Emi's mother, Miyo Katagiri was very skillful. She could sew with a thimble that looked like a ring. She displayed her Hina Matsuri dolls at several universities. From 1933 through 1938 Miyo Katagiri taught a Japanese School that was located one-half mile west of Brighton in the old Brighton Pavilion, a recreation hall west of the city. It was used as a community all purpose center for a language school, Buddhist church and entertainment center.
Every day in the summer and on Saturdays during regular school, the children went to school to learn how to read, write and understand the Japanese language. They learned the customs and culture of their ancestors. Teachers did not receive much pay. Learning the Japanese language was not easy, but many of the students who went to that school served as interpreters for the Military Intelligence Service during World War II.
Miyo visited Japan for the last time in 1938.
December 7, 1941 was a frightening day for Miyo and Tanemi Katagiri. Their mother country was at war with their adopted country. Confusion and rumors made them hide pictures of their families in Japan. They burned Japanese books and other articles. But the Japanese people in Colorado were fortunate to have Governor Ralph Carr, the only governor in nine western states who was brave enough to say that all American citizens, regardless of their ancestry had a constitutional right to live in Colorado. The Japanese did have a curfew of a 50-mile radius to travel. Emi remembers the German War Camp south of Brighton and recalled that the prisoners looked like young kids.

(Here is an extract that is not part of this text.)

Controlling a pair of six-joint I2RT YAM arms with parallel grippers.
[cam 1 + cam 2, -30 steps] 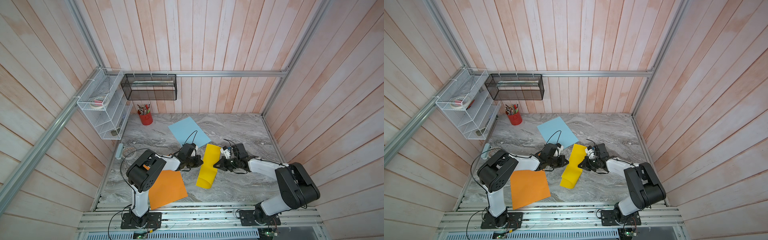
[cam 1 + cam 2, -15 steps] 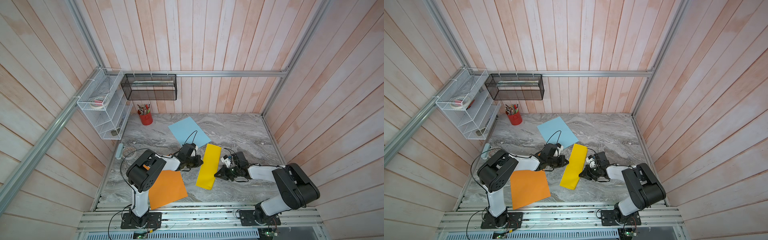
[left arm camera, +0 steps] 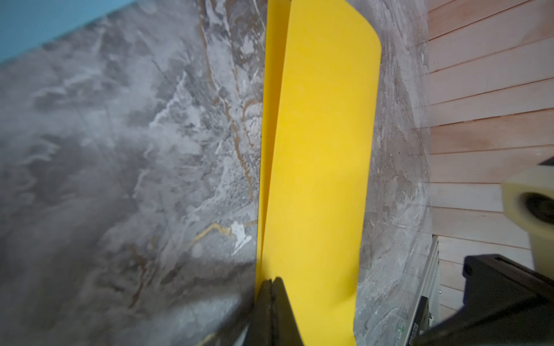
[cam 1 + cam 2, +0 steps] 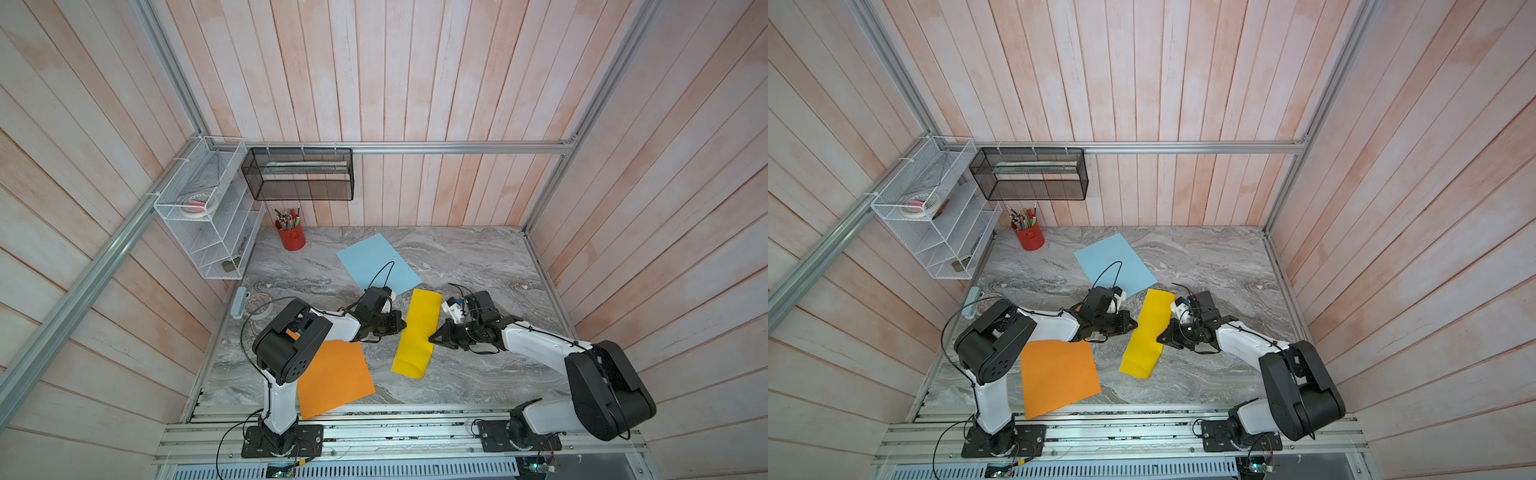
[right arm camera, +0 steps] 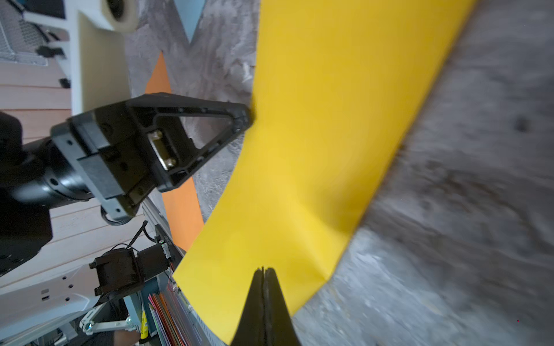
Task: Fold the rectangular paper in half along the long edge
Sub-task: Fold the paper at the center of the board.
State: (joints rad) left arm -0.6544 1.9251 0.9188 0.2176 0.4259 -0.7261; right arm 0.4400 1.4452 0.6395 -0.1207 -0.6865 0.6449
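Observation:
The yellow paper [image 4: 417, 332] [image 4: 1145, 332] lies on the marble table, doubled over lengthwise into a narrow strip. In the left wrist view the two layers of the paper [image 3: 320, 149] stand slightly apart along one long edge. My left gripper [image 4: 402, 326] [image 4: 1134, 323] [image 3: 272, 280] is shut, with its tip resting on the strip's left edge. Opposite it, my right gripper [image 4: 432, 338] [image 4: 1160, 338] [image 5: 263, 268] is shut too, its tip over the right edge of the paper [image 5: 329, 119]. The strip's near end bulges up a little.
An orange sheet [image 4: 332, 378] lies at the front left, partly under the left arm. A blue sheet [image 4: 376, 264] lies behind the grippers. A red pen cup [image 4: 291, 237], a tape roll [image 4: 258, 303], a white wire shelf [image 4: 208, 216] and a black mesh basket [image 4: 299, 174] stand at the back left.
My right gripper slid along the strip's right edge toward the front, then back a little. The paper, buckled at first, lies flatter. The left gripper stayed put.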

Since Miyo taught Japanese Language School Federal agents watched the Katagiri family and questioned them a few times. While attending the University of Colorado Emi had to report to the F.B.I. once a month in Macky Auditorium.
During World War II the Katagiris mailed out orders for Japanese food to relocation camps. Their store was a place where evacuees could come for a hot furo (deep bath) and a treat of mochi manju (dessert) and tea. Miyo Katagiri passed away in 1945.

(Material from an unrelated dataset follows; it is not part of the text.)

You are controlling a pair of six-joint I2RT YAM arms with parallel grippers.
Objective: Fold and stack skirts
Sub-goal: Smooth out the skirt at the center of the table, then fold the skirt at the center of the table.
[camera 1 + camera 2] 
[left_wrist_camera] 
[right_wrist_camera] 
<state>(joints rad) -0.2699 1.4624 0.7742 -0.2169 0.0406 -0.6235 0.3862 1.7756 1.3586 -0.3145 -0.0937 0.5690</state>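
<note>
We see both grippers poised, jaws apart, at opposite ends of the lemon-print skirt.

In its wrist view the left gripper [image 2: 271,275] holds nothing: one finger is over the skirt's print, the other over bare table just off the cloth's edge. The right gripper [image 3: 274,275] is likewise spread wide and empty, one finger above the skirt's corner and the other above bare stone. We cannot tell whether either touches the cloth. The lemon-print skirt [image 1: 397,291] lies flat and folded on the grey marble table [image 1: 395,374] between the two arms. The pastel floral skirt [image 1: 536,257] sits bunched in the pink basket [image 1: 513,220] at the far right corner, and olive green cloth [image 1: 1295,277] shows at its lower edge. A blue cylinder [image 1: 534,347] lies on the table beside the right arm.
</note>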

After his wife's death Tanemi Katagiri finished raising his three daughters. After the war he went to Japan three more times. In 1971 he took Emi to see his relatives and all the things he remembered, the water well and cistern he dug as a young boy, the persimmon tree he planted in the yard and the bamboo thicket.
When people in Japan die their fingernails and hair are cut off, put in an urn and preserved in a jar. Emi's mother and father are buried in Brighton but she took their fingernails and hair back to Japan with her.
Emi was married in 1950 to John Chikuma, a dentist. The Chikuma's have three girls, two boys and four grandchildren.
Emi did volunteer work and ran school buses to Fitzsimons pool once a week. She received many awards for that work. She was on the Brighton Park Board. She was the President of the Brighton Nisei Women's Club in 1970. Emi had an aneurysm seven years ago and was forced to drop out of volunteering because of too much stress.
Emi displays old Japanese dolls at the Adams County Museum. One of those dolls belonged to her mother. Tanemi Katagiri's family crest is in the museum cultural center.